## Task goal
Your answer must be an exact copy of the records below, minus the pictures.

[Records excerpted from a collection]
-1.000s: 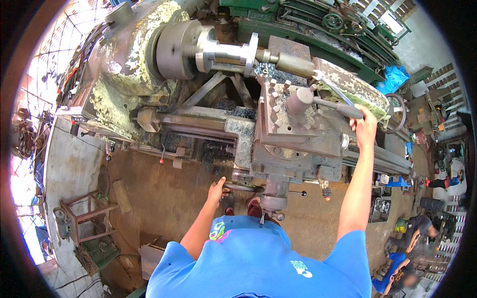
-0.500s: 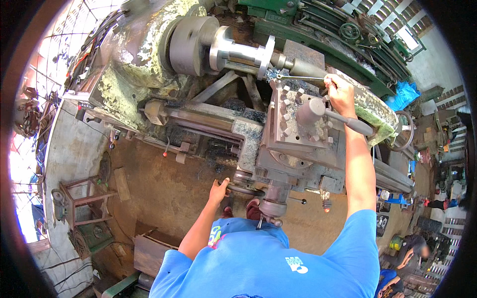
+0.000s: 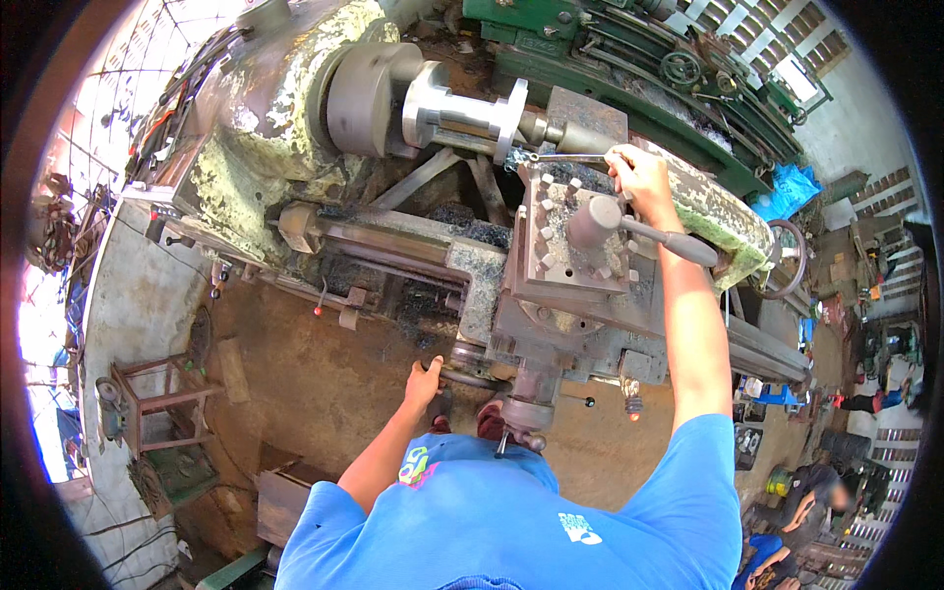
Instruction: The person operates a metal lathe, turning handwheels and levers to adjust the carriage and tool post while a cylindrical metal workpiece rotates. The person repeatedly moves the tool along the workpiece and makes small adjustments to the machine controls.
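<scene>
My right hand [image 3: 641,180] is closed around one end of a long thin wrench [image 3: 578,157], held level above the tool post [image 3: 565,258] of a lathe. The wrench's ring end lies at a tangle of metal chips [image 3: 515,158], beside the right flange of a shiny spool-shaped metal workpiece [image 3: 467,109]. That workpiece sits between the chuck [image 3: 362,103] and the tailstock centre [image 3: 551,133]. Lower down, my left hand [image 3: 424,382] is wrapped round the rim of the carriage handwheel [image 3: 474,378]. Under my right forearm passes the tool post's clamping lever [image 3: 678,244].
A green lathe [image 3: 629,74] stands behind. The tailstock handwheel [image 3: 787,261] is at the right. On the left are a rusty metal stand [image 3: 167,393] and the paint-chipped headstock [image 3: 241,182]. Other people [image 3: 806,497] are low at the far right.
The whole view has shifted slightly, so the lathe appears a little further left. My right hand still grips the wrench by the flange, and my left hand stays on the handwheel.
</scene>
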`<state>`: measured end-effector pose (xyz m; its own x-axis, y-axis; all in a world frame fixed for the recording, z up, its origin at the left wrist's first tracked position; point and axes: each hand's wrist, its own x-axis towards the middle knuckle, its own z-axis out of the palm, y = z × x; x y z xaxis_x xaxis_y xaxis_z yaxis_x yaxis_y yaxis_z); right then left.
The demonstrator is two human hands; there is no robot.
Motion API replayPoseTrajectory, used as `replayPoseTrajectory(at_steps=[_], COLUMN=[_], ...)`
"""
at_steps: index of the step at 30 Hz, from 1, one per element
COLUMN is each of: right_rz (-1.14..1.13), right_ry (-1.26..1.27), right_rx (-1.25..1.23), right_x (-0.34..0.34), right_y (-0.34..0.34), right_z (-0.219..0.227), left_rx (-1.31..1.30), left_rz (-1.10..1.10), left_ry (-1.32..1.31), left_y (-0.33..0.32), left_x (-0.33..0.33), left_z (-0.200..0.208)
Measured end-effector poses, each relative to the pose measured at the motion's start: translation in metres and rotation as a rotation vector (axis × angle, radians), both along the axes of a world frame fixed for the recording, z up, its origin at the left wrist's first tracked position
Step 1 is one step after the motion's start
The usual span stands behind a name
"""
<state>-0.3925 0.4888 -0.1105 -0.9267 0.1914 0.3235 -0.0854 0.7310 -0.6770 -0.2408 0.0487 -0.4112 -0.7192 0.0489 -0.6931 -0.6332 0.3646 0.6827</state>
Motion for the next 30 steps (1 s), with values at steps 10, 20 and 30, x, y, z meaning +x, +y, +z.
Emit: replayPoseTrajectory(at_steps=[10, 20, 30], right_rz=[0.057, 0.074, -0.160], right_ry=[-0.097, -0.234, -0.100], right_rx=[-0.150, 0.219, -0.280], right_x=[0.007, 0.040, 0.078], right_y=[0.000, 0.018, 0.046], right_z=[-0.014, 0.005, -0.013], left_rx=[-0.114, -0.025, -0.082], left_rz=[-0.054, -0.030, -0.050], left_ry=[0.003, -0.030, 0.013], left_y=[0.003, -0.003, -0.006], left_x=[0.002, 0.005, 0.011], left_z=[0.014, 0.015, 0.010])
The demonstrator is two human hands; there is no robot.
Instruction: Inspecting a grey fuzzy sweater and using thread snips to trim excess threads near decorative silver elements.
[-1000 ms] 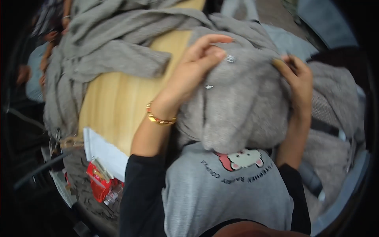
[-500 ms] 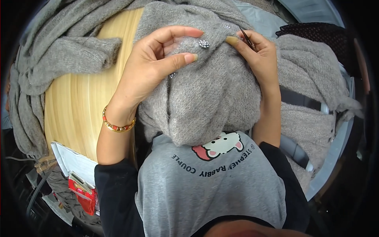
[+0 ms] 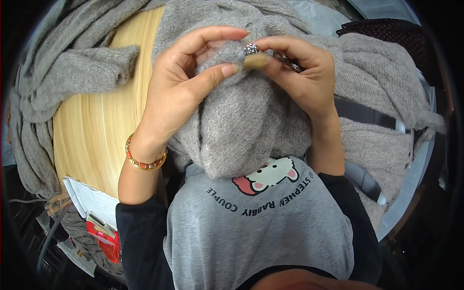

## Solution below
-1.000s: 
-0.500s: 
+0.000s: 
Instruction: The person operates a metal lathe, turning handwheels and levers to adjust the carriage and tool post while a cylindrical metal workpiece rotates. The person repeatedly moves the tool along the workpiece and makes small adjustments to the machine controls.
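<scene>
My right hand [image 3: 641,180] is closed around one end of a long thin wrench [image 3: 578,157], held level above the tool post [image 3: 565,258] of a lathe. The wrench's ring end lies at a tangle of metal chips [image 3: 515,158], beside the right flange of a shiny spool-shaped metal workpiece [image 3: 467,109]. That workpiece sits between the chuck [image 3: 362,103] and the tailstock centre [image 3: 551,133]. Lower down, my left hand [image 3: 424,382] is wrapped round the rim of the carriage handwheel [image 3: 474,378]. Under my right forearm passes the tool post's clamping lever [image 3: 678,244].
A green lathe [image 3: 629,74] stands behind. The tailstock handwheel [image 3: 787,261] is at the right. On the left are a rusty metal stand [image 3: 167,393] and the paint-chipped headstock [image 3: 241,182]. Other people [image 3: 806,497] are low at the far right.
The whole view has shifted slightly, so the lathe appears a little further left. My right hand still grips the wrench by the flange, and my left hand stays on the handwheel.
</scene>
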`<state>`: measured end-effector pose (xyz m; its own x-axis, y-axis; all in a world frame fixed for the recording, z up, its origin at the left wrist's first tracked position; point and axes: each hand's wrist, its own x-axis towards the middle knuckle, its own z-axis out of the palm, y = z × x; x y z xaxis_x xaxis_y xaxis_z yaxis_x yaxis_y yaxis_z); right then left.
The demonstrator is two human hands; there is no robot.
Motion API replayPoseTrajectory, used as `replayPoseTrajectory(at_steps=[_], COLUMN=[_], ...)`
"""
at_steps: index of the step at 30 Hz, from 1, one per element
COLUMN is each of: right_rz (-1.14..1.13), right_ry (-1.26..1.27), right_rx (-1.25..1.23), right_x (-0.34..0.34), right_y (-0.34..0.34), right_z (-0.219..0.227), left_rx (-1.31..1.30), left_rz (-1.10..1.10), left_ry (-1.32..1.31), left_y (-0.33..0.32), left_x (-0.33..0.33), left_z (-0.200..0.208)
Measured end-effector poses, each relative to the pose measured at the motion's start: translation in metres and rotation as a rotation vector (axis × angle, radians), both along the axes of a world frame fixed for the recording, z up, its origin at the left wrist's first tracked position
Step 1 is one step after the motion's start
The usual span stands behind a name
"""
<state>-0.3925 0.4888 -0.1105 -0.9267 0.1914 0.3235 -0.0854 0.7310 -0.6770 -0.2408 0.0487 -0.4112 -0.7192 0.0489 -0.6931 -0.6332 0.3646 0.6827</state>
Motion for the next 30 steps (1 s), with values at steps 10, 20 and 30, x, y, z meaning +x, +y, +z.
Emit: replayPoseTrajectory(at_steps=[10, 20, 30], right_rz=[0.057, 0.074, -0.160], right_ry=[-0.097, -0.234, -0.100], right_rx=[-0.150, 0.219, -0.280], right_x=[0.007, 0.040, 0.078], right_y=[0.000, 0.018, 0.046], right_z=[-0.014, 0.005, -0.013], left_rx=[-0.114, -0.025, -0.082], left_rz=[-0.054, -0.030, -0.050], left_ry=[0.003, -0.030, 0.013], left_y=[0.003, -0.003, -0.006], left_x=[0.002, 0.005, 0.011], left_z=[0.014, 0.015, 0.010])
The demonstrator is two human hands; there is no robot.
Instruction: Inspecting a grey fuzzy sweater and using thread snips to trim excess threads near decorative silver elements.
[-1000 ms] 
[-500 ms] 
[+0 ms] 

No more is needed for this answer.